Она, блядь, чертовский собой гордится.
Я закрываю переписку, потому что градус внутреннего дерьма поднимается почти под горлышко. Затягиваюсь еще, и обращаю внимание, что Потрошитель тоже закончил разговор, но подходить не спешит, видимо, как и я нуждаясь в паузе, чтобы дать перегореть плохим новостям.
— У вас есть дети? — спрашиваю я, когда он подходит и присаживается рядом.
— Нет. — Краем глаза замечаю, как дергает плечом. — Как-то не случилось.
— А у меня двое, — иронизирую, кивая на вход в больницу. — Формально, родила их моя сестра, но ощущение, что мои.
— У меня нет ни братьев, ни сестер, — говорит Резник. — Отца не стало когда я еще учился в школе. Он был пожарником, случился несчастный случай на работе. Мама только пару лет назад снова вышла замуж. К счастью, внуков не требует, говорит, что в шестьдесят еще не готова становится бабушкой.
— Святая женщина! — улыбаюсь и выпускаю дым в противоположную сторону. Верчу между пальцами сигарету, решая, хочу ли докуривать. Прихожу к выводу, что хочу. — Моя считает, что я — проказа и бесплодная ветка на нашем родовом дереве.
— Почему-то мне кажется, вы вполне в состоянии пережить этот досадный факт, — говорит Резник.
— Слезы уж точно не лью.
— Майя, что у вас произошло?
Мы смотрим друг на друга, и я пытаюсь еще раз угадать, видел ли он, что я уходила с Дубровским. Почему-то кажется, что если бы этот «маленький факт» попал в поле его зрения, Резник не стал бы темнить и сказал в лоб. Хотя, конечно, это было бы максимально не деликатно. Но и на расшаркивающегося принца он не похож.
— Совершила одну очень неприятную ошибку, — озвучиваю ровно столько, сколько в принципе готова сказать вообще. Даже странно, что этот максимум я готова разделить только с ним. — Расплачиваться за нее буду еще долго.
— Я могу чем-то помочь?
— Нет, но спасибо за участие, Владимир Эдуардович. Пожалуй, я переименую вас во что-то менее кровожадное.
Резник вопросительно поднимает брови и я, поддавшись импульсу, показываю как он записан у меня в телефоне.
— Знал бы — в жизни бы не сбрил бороду! — Он пытается казаться рассерженным, но это такое напускное, что самому же смешно.
— Вы мне за это еще спасибо скажете — на вас теперь весь отдел кадров слюни пускает, даже Марта Карловна.
— Звучит как серьезная заявка. Кто такая Марта Карловна?
Вместо тысячи слов я показываю безразмерный бюст и высокую прическу.
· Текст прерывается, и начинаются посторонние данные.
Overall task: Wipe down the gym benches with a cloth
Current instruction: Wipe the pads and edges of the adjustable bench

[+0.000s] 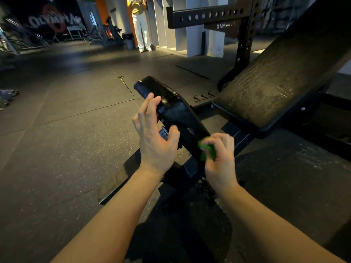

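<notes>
From your head camera, a black perforated rack frame stands behind the bench, its upright dropping to the floor just beyond the big inclined back pad, which fills the right side and leans up and away from you. Farther back, a person in light trousers stands by white pillars, well apart from you, and blurred gym gear lines the far left wall. The bench's small seat pad is glossy black, tilted, and sits between your hands on a dark steel frame. Your left hand rests against the pad's left edge with fingers spread loosely and the thumb touching its underside, not clamped. Your right hand is curled closed around a bunched green cloth, pressed at the pad's near lower end. The speckled rubber floor lies open to your left; on the right, the back pad and frame crowd close.
</notes>
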Motion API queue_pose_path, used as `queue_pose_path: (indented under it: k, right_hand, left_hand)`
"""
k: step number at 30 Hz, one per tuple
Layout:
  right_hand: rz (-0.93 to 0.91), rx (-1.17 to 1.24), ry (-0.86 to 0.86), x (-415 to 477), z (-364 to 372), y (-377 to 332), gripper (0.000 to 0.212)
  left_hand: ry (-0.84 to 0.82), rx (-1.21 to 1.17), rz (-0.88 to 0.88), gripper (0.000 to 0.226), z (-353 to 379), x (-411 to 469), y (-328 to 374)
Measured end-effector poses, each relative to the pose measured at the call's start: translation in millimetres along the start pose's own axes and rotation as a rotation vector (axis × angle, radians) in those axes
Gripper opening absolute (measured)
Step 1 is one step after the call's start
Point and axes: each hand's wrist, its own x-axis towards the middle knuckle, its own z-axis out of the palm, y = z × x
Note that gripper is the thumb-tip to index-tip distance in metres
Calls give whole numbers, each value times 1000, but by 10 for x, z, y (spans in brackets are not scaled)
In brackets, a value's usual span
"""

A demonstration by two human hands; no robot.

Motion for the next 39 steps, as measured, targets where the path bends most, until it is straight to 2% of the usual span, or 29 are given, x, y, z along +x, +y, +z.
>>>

Резник нервно дергает уголком рта и говорит, что он еще слишком молод, чтобы потянуть такую «роскошную женщину».
Когда мы возвращаемся в зал, как раз приходит доктор.
Операция прошла хорошо, Андрей в порядке.
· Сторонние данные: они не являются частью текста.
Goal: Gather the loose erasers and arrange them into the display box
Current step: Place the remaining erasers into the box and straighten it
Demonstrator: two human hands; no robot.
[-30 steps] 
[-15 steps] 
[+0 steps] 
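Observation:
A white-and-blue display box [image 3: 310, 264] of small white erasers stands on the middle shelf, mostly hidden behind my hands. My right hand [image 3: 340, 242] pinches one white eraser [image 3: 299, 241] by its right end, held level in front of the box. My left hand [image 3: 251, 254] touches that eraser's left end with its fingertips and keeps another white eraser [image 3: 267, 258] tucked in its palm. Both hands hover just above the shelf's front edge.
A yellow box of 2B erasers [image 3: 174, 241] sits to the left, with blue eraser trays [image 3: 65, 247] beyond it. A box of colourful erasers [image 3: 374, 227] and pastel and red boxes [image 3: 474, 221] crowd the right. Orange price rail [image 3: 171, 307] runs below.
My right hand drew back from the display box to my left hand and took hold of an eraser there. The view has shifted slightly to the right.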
Резник решает оставшиеся вопросы — я даже не пытаюсь что-то ему запретить, просто даю мужчине делать то, что он, очевидно, умеет делать абсолютно блестяще.
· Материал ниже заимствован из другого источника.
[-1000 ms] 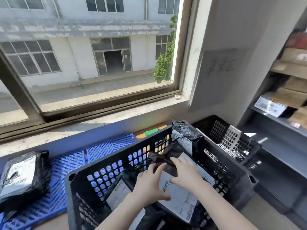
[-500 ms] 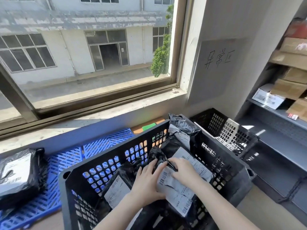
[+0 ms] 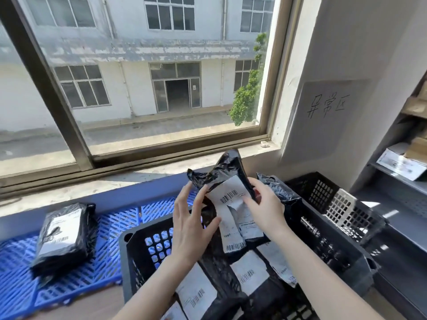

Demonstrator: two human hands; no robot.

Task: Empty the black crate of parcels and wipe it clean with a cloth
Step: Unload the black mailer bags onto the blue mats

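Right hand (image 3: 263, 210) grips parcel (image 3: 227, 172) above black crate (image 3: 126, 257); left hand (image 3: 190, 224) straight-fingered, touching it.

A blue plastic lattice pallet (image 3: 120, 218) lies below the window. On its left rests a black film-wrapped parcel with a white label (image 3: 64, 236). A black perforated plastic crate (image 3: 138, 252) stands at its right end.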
В конце предлагает отвезти меня домой — в больнице мне уже точно делать нечего, хотя вид у мамы такой, будто я совершаю тяжелое предательство.
В машине мы с Резником почти не разговариваем, не считая пары рабочих вопросов, которые я решаю уточнить на всякий случай. Дела у меня обычно подогнаны так, чтобы, в случае чего, не случился аврал, но вероятность, что он все-таки может произойти, всегда существует.